(Task description) Only the text of the records, copied exactly, is wanted; no pictures.

(Entries shown)
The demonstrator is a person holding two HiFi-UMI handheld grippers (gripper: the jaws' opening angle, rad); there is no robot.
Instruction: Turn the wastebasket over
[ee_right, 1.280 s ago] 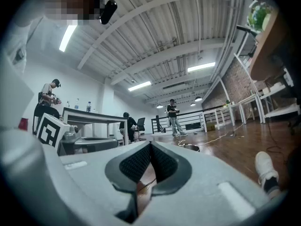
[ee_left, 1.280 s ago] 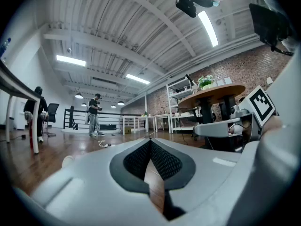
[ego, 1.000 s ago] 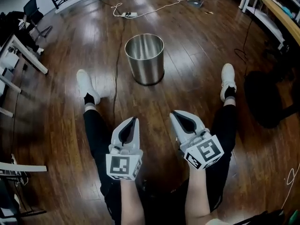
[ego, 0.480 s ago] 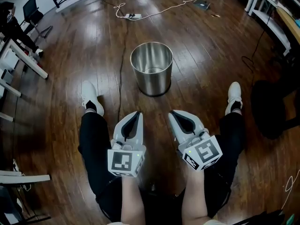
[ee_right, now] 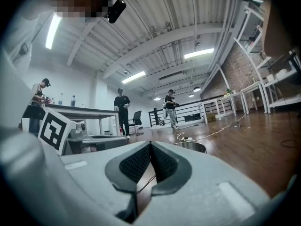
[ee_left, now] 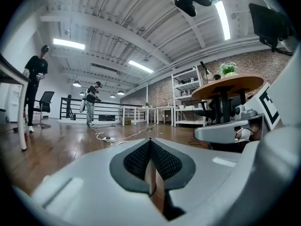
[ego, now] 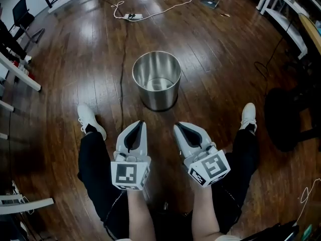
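Wastebasket [ego: 159, 97] stood upright, mouth up, centre of frame above middle, on wood floor [ego: 225, 59]. My left gripper [ego: 139, 126] and right gripper [ego: 178, 128] sat lower centre, side by side. Jaws of both were pressed together, nothing between. Neither touched wastebasket.

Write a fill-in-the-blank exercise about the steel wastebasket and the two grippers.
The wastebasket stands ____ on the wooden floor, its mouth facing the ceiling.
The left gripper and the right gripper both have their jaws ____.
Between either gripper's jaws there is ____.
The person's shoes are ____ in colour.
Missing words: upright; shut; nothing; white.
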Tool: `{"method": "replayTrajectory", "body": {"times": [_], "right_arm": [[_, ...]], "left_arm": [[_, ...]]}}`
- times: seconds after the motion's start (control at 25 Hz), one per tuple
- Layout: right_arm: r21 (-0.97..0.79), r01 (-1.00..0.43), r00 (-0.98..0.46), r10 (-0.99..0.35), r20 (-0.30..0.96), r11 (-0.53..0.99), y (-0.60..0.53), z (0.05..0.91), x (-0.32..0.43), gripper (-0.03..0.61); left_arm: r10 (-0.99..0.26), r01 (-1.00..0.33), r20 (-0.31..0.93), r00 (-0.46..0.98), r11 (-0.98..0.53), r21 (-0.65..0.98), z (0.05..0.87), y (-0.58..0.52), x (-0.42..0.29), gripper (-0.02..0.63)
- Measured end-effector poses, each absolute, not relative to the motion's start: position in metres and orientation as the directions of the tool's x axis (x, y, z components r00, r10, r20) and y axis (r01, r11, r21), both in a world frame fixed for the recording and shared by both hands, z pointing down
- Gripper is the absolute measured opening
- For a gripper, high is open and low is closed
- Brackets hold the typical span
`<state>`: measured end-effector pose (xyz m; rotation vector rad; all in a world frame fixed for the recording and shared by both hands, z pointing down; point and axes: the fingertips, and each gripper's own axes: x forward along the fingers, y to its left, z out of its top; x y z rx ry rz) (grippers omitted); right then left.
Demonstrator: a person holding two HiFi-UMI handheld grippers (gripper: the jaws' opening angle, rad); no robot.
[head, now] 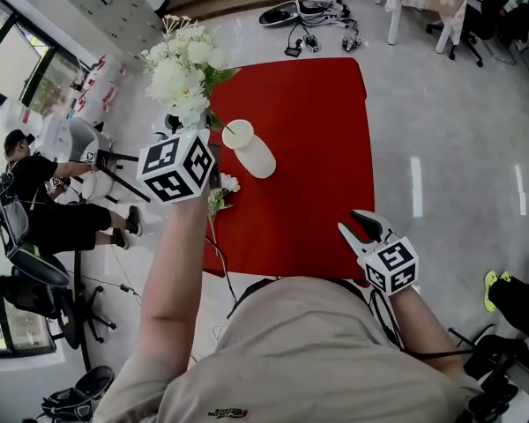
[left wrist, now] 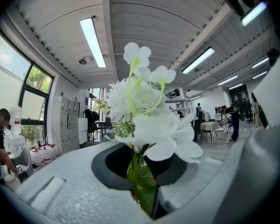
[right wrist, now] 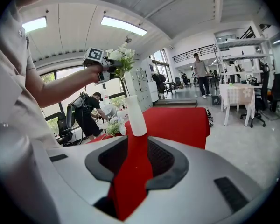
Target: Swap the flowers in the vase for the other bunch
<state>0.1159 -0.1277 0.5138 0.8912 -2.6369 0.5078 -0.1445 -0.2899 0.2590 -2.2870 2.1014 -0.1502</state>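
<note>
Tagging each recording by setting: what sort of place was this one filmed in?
Probably an open-plan office or lab workspace: wheeled office chairs, grey lockers by the windows, ceiling strip lights, and a red-clothed table on a bare grey floor.

The person wears a beige short-sleeved shirt (head: 291,351) with small dark print (head: 227,411) on it. To the shirt's left, the left gripper (left wrist: 142,171) is speckled pale grey with dark jaw liners. To its right, the right gripper (head: 348,221) matches. Each carries 1 cube (head: 176,167) of black-and-white square markers. A black cable (head: 383,315) crosses the shirt's right side.
</note>
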Motion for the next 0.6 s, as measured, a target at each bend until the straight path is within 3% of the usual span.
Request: {"method": "replayTrajectory", "body": {"times": [0.36, 0.6], "right_arm": [[-0.235, -0.631, -0.758, -0.523, 0.390, 0.739, -0.130, 0.514, 0.118, 0.138], [-0.242, -0.639, -0.752, -0.528, 0.393, 0.730, -0.130, 0.518, 0.122, 0.138]], "left_arm": [[-0.988, -0.984, -0.073, 0.136, -0.125, -0.130, 0.187, -0.271, -0.127, 0.075], [-0.961, -0.956, -0.021, 0.276, -0.273, -0.111, 0.174, -0.263, -0.085, 0.075]]}}
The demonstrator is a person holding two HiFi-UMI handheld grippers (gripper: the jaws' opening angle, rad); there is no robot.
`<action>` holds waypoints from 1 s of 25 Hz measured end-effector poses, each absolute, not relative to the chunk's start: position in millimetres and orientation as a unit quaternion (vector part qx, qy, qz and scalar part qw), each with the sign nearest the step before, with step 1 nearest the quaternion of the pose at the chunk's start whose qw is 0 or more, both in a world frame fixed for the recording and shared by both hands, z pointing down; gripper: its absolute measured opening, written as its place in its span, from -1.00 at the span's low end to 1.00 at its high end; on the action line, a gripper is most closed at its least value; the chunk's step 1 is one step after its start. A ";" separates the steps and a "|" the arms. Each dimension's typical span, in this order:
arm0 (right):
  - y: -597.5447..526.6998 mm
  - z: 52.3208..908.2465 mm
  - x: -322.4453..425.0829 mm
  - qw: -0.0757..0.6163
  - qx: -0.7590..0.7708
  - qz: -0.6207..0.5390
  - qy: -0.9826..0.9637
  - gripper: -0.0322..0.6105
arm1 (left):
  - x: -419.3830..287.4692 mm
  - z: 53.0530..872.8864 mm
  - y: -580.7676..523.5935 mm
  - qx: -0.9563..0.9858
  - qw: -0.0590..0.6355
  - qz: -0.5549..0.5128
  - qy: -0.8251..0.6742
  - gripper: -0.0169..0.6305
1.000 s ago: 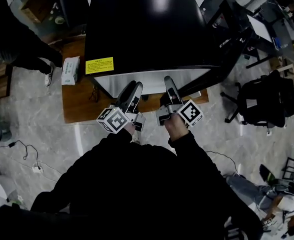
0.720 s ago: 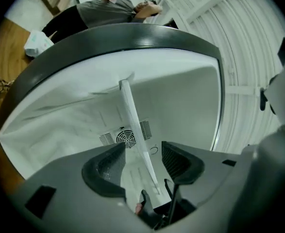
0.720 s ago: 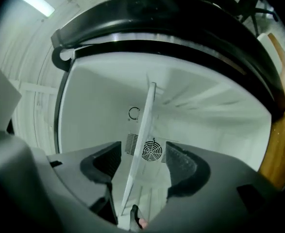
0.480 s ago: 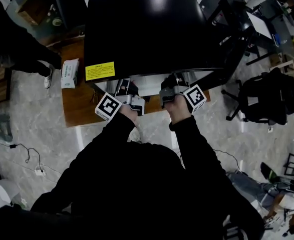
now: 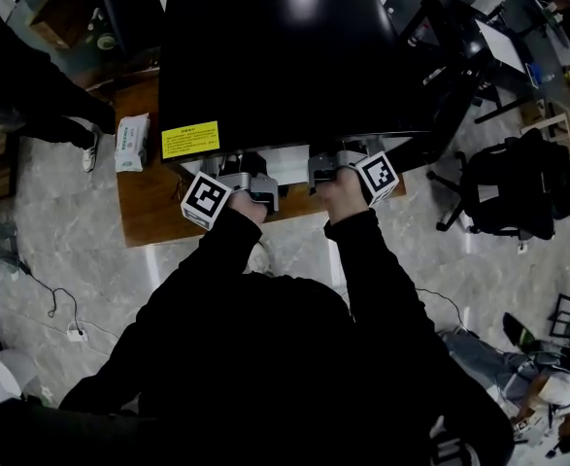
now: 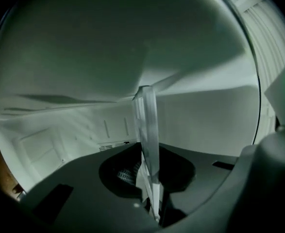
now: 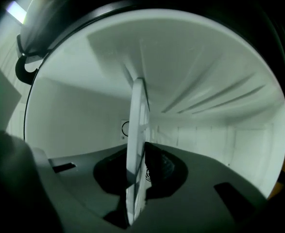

(Task answer)
The demonstrator is a person holding two HiFi-UMI handheld grippers (gripper: the jaws' opening angle, rad); there is no robot.
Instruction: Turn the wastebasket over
[ee_right, 1.280 s ago] 
[ee_left, 1.280 s ago] 
[ego, 1.000 s ago] 
[ego, 0.480 s ago] 
[ee_right, now] 
[ee_left, now] 
[ego, now] 
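Wastebasket [ego: 159, 97] stood upright, mouth up, centre of frame above middle, on wood floor [ego: 225, 59]. My left gripper [ego: 139, 126] and right gripper [ego: 178, 128] sat lower centre, side by side. Jaws of both were pressed together, nothing between. Neither touched wastebasket.

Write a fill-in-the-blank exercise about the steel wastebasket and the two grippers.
The wastebasket stands ____ on the wooden floor, its mouth facing the ceiling.
The left gripper and the right gripper both have their jaws ____.
Between either gripper's jaws there is ____.
The person's shoes are ____ in colour.
Missing words: upright; shut; nothing; white.
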Tool: `{"method": "replayTrajectory", "body": {"times": [_], "right_arm": [[_, ...]], "left_arm": [[_, ...]]}}`
- times: seconds after the motion's start (control at 25 Hz), one per tuple
- Layout: right_arm: r21 (-0.97..0.79), r01 (-1.00..0.43), r00 (-0.98..0.46), r10 (-0.99..0.35), r20 (-0.30..0.96), r11 (-0.53..0.99), y (-0.60..0.53), z (0.05..0.91), x (-0.32..0.43), gripper (-0.03..0.61); left_arm: r10 (-0.99..0.26), r01 (-1.00..0.33), r20 (-0.31..0.93), r00 (-0.46..0.98), r11 (-0.98..0.53), r21 (-0.65..0.98), z (0.05..0.87), y (-0.58..0.52), x (-0.42..0.29), gripper (-0.02..0.63)
- Measured end-effector poses, each absolute, not relative to the motion's start: position in metres and orientation as the directions of the tool's x axis (x, y, z components r00, r10, r20) and y axis (r01, r11, r21), both in a world frame fixed for the recording and shared by both hands, z pointing down
- Gripper is the absolute measured opening
- For a gripper, high is open and low is closed
- Brackets hold the typical span
`<state>`: measured end-effector pose (xyz m; rotation vector rad; all in a world frame fixed for the recording and shared by both hands, z pointing down; point and axes: the fingertips, and each gripper's own axes: x forward along the fingers, y to its left, z out of its top; x y z rx ry rz) (grippers omitted); right then left.
Demonstrator: a person holding two HiFi-UMI handheld grippers (gripper: the jaws' opening angle, rad); no robot.
[head, now] 
[left wrist, now] 
[right wrist, now] 
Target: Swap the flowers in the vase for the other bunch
<state>0.1159 -0.1277 0.5138 0.8912 -2.6369 0.5078 -0.1445 -0.2899 0.2590 -2.2870 2.1014 -0.1502</state>
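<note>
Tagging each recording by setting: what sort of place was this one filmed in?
Probably an open-plan office or lab workspace: wheeled office chairs, grey lockers by the windows, ceiling strip lights, and a red-clothed table on a bare grey floor.

The person wears a beige short-sleeved shirt (head: 291,351) with small dark print (head: 227,411) on it. To the shirt's left, the left gripper (left wrist: 142,171) is speckled pale grey with dark jaw liners. To its right, the right gripper (head: 348,221) matches. Each carries 1 cube (head: 176,167) of black-and-white square markers. A black cable (head: 383,315) crosses the shirt's right side.
</note>
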Motion for the next 0.6 s, as measured, a target at each bend until the straight path is within 3% of the usual span.
Request: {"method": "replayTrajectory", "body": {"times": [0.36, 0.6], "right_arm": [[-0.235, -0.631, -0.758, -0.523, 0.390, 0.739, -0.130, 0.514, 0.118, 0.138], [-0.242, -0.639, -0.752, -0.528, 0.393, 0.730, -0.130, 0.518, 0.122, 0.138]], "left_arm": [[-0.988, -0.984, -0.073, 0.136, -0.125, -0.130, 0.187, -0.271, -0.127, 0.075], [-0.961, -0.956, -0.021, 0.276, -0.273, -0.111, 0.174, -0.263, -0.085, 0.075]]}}
The demonstrator is a person holding two HiFi-UMI handheld grippers (gripper: the jaws' opening angle, rad); there is no robot.
`<action>` holds waypoints from 1 s of 25 Hz measured end-effector poses, each absolute, not relative to the chunk's start: position in millimetres and orientation as a unit quaternion (vector part qx, qy, qz and scalar part qw), each with the sign nearest the step before, with step 1 nearest the quaternion of the pose at the chunk's start whose qw is 0 or more, both in a world frame fixed for the recording and shared by both hands, z pointing down; gripper: its absolute measured opening, written as its place in its span, from -1.00 at the span's low end to 1.00 at its high end; on the action line, a gripper is most closed at its least value; the chunk's step 1 is one step after its start. A ";" separates the steps and a "|" the arms. Each dimension's typical span, in this order:
arm0 (right):
  - y: -597.5447..526.6998 mm
  - z: 52.3208..908.2465 mm
  - x: -322.4453..425.0829 mm
  - qw: -0.0757..0.6163
  - qx: -0.7590..0.7708
  - qz: -0.6207..0.5390
  - qy: -0.9826..0.9637
  - gripper: -0.0322..0.6105
arm1 (left):
  - x: -419.3830..287.4692 mm
  - z: 53.0530..872.8864 mm
  - y: -580.7676..523.5935 mm
  - qx: -0.9563..0.9858
  - qw: -0.0590..0.6355
  - qz: -0.5549..0.5128
  - qy: -0.8251..0.6742
  - gripper: -0.0169..0.6305
1.000 s ago: 
0.720 s ago: 
0.720 s ago: 
0.480 s ago: 
now: 
now: 
now: 

Nothing more is needed for this answer.